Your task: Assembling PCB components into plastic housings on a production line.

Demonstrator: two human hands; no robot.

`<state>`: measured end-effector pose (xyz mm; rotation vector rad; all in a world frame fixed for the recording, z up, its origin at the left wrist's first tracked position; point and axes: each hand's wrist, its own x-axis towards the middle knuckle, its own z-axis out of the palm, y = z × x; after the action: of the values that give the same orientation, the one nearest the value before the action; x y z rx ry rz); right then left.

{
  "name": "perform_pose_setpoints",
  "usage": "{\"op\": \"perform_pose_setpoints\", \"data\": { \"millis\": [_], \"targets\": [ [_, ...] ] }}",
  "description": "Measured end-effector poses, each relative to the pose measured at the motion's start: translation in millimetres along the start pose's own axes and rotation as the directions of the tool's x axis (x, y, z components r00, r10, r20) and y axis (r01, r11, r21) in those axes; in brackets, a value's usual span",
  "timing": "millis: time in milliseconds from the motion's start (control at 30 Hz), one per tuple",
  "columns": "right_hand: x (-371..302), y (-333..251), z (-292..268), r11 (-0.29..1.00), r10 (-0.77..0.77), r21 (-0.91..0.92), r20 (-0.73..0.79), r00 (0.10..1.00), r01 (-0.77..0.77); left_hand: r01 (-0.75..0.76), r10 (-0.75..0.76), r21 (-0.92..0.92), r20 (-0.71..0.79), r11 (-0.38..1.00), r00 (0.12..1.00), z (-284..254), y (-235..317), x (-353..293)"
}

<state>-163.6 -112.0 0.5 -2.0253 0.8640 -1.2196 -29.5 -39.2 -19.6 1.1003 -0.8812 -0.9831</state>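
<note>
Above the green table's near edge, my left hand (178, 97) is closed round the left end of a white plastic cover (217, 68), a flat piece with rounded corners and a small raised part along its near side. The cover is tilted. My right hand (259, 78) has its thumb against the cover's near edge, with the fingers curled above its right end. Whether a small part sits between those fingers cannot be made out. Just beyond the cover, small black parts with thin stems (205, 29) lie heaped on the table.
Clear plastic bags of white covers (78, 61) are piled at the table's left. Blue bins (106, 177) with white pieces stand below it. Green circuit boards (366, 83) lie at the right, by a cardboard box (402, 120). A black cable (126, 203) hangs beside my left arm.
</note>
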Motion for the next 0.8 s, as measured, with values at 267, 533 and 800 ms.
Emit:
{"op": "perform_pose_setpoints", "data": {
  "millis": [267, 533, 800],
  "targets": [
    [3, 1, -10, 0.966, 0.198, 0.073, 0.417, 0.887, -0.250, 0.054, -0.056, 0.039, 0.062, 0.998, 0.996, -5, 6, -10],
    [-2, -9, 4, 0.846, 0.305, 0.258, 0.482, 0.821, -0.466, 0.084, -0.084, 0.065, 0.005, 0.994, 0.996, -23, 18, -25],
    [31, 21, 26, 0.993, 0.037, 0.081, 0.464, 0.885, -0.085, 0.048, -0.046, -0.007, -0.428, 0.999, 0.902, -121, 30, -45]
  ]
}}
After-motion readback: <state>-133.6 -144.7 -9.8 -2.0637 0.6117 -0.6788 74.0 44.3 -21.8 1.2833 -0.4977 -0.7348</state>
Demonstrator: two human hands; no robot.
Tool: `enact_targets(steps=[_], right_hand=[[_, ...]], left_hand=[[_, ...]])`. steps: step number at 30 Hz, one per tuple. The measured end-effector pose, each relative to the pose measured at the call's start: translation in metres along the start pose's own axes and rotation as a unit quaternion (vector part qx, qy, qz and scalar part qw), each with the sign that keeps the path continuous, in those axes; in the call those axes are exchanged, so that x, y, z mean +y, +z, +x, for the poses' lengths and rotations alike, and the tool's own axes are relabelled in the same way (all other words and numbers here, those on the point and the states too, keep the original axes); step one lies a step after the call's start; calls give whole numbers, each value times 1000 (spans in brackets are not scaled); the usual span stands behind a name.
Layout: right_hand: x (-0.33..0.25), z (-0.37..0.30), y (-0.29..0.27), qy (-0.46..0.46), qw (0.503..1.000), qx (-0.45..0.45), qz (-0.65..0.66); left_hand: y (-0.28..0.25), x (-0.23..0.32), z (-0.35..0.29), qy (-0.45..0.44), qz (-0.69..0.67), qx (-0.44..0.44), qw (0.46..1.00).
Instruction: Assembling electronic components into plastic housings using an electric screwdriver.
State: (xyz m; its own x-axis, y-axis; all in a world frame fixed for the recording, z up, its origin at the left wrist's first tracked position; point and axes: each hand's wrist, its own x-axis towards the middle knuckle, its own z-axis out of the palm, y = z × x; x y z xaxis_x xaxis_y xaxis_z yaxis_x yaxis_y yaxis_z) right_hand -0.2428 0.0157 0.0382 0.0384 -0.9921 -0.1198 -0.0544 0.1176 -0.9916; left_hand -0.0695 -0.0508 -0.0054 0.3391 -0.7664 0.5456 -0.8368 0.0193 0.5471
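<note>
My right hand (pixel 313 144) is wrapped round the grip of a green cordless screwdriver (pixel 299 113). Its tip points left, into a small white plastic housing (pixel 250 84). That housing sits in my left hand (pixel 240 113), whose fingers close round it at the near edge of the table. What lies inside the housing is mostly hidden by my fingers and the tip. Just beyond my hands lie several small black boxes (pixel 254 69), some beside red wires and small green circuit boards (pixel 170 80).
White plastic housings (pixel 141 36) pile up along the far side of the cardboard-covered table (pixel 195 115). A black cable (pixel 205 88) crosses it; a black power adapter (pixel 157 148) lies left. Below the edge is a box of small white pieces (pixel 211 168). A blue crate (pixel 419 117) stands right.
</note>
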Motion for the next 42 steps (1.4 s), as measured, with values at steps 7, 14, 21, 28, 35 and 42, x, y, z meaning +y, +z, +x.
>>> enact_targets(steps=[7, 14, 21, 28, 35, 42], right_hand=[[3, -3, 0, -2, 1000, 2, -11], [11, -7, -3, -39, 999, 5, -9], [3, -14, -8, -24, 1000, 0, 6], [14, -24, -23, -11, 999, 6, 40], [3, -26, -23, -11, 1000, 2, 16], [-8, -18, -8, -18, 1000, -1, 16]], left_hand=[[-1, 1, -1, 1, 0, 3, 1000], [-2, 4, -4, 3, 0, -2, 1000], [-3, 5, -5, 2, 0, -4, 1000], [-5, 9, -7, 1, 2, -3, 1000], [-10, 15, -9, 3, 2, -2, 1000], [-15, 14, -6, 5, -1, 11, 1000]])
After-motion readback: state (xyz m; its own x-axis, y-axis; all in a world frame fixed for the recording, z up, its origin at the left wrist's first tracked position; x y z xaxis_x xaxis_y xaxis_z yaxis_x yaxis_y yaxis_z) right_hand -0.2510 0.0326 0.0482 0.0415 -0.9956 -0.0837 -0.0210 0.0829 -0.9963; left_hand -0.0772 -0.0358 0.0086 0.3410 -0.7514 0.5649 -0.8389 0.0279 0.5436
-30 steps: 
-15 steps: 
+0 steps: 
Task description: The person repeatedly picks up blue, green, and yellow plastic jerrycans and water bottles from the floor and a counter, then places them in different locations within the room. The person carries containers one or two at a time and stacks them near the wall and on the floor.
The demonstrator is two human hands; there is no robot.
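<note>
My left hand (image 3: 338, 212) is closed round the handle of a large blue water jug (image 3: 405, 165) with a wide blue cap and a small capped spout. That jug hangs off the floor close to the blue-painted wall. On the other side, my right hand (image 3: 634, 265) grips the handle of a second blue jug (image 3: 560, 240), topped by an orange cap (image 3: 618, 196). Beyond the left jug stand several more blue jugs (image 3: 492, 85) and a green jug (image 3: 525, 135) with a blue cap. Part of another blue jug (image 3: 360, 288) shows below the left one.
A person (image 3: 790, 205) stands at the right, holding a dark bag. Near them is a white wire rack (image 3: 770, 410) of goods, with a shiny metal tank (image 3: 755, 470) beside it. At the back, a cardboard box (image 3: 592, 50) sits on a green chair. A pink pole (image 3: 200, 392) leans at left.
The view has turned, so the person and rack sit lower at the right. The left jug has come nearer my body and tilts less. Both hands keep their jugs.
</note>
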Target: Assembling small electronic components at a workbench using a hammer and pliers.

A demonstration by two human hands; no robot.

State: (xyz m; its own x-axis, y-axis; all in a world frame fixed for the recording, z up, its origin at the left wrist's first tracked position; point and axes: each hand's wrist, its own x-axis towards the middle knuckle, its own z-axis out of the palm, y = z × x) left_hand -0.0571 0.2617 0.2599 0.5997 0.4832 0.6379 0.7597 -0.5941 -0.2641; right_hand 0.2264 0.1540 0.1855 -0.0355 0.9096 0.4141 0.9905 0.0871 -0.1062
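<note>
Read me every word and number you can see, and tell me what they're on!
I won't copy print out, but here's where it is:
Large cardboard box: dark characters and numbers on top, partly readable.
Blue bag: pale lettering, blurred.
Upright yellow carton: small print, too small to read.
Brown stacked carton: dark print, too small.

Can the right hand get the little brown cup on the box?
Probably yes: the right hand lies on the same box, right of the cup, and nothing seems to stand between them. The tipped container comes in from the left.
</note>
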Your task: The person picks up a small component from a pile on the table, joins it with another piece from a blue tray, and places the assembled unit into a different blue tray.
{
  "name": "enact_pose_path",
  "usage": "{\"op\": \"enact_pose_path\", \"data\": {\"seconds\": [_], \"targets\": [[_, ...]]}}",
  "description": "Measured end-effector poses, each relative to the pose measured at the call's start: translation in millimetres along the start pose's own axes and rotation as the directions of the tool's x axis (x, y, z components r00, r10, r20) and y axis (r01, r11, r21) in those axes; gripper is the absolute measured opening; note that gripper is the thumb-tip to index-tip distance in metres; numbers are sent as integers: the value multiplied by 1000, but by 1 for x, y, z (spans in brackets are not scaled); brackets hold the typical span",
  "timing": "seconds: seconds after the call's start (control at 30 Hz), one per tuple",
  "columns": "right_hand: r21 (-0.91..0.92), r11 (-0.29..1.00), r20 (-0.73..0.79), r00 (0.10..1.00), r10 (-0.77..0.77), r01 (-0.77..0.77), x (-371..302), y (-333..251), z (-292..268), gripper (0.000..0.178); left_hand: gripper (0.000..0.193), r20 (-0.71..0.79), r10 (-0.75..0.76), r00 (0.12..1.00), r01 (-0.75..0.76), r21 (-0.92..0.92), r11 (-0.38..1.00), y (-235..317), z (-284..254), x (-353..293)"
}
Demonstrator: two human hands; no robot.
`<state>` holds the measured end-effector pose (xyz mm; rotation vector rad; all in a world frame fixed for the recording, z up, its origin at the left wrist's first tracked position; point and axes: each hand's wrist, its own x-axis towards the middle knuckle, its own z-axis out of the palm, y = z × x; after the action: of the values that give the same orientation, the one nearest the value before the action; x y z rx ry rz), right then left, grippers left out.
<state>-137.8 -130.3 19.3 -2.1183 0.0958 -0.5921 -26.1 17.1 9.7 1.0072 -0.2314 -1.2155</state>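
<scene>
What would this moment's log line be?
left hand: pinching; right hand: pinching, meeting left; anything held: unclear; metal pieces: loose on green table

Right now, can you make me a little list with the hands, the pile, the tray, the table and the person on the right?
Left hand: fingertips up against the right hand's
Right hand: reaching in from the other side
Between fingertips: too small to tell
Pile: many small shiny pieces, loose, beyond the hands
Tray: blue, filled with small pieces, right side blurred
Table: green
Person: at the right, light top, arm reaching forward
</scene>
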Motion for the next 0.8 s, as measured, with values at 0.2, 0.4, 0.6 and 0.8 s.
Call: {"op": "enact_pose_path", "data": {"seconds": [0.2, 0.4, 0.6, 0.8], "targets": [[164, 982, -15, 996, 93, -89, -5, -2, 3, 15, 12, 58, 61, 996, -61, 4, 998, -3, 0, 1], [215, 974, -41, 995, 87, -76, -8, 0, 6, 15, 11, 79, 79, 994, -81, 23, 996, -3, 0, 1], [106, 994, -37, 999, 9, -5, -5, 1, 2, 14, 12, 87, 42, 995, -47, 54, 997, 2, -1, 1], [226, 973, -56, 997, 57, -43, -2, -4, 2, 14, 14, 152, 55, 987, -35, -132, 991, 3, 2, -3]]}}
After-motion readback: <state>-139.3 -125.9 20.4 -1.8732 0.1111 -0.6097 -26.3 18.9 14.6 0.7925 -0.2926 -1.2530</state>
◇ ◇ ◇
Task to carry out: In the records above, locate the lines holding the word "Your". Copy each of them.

Result below:
Your task: Assembling PCB components into plastic housings on a production line.
Your task: The person picks up a small component from a pile on the table, joins it with another piece from a blue tray, and places the assembled unit into a different blue tray.

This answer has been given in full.